## PROBLEM DESCRIPTION
Return the data exactly, apart from leaving out the pictures.

## GIVEN DATA
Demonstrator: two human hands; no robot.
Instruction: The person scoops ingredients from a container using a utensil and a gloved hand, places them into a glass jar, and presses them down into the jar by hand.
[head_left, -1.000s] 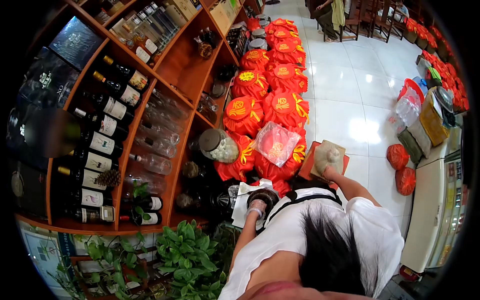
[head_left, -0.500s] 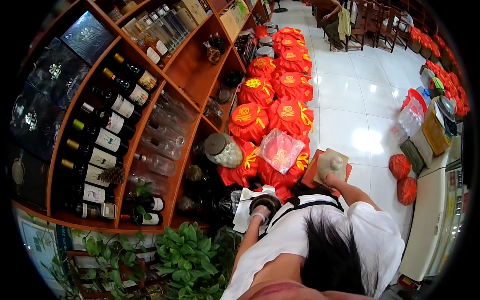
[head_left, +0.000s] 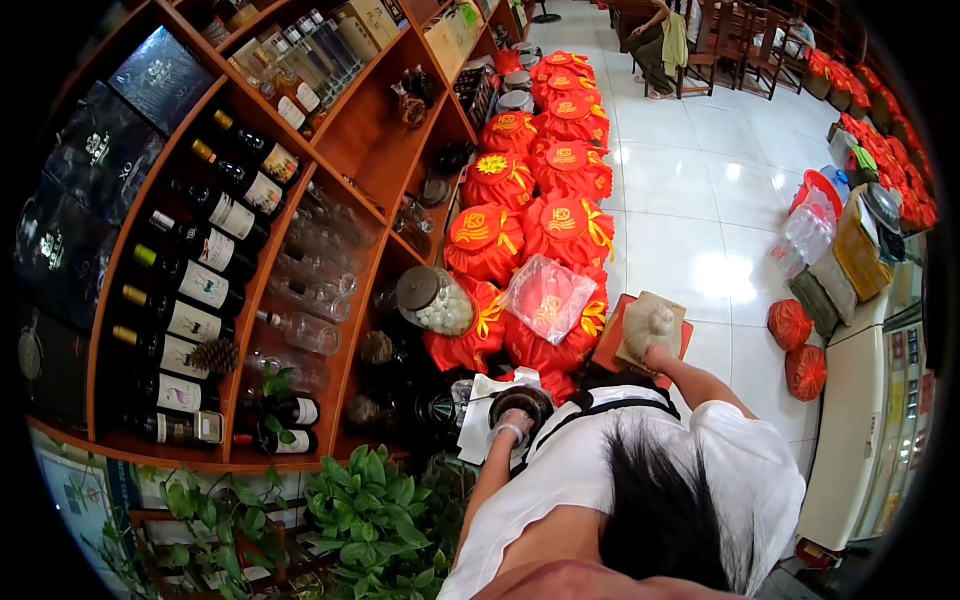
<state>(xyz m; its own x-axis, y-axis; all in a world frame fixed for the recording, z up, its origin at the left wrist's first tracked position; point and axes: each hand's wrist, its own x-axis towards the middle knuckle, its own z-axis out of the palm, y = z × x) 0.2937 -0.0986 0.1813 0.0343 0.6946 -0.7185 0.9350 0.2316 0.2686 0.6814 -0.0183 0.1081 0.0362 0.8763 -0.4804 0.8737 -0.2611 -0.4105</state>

## ANSWER BOX
Demonstrator: two human hands; no robot.
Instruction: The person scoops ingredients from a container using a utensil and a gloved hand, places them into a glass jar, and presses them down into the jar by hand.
[head_left, -1.000s] 
[head_left, -0.500s] 
[head_left, +0.000s] 
<state>(xyz m; its own x-axis, y-axis; all in a world frame fixed for the recording, z up, its origin at the left wrist's first tracked position; point and axes: each hand's wrist, its own x-axis towards the middle knuckle, its own z-axis out of the palm, y = z × x) 0.2937 -0.0986 0.1813 0.0343 0.6946 -0.7185 0.9350 0.2316 0.2686 0.6814 -0.0183 0.1081 0.0362 0.8763 -0.4804 0.8737 -0.2611 -0.4105</state>

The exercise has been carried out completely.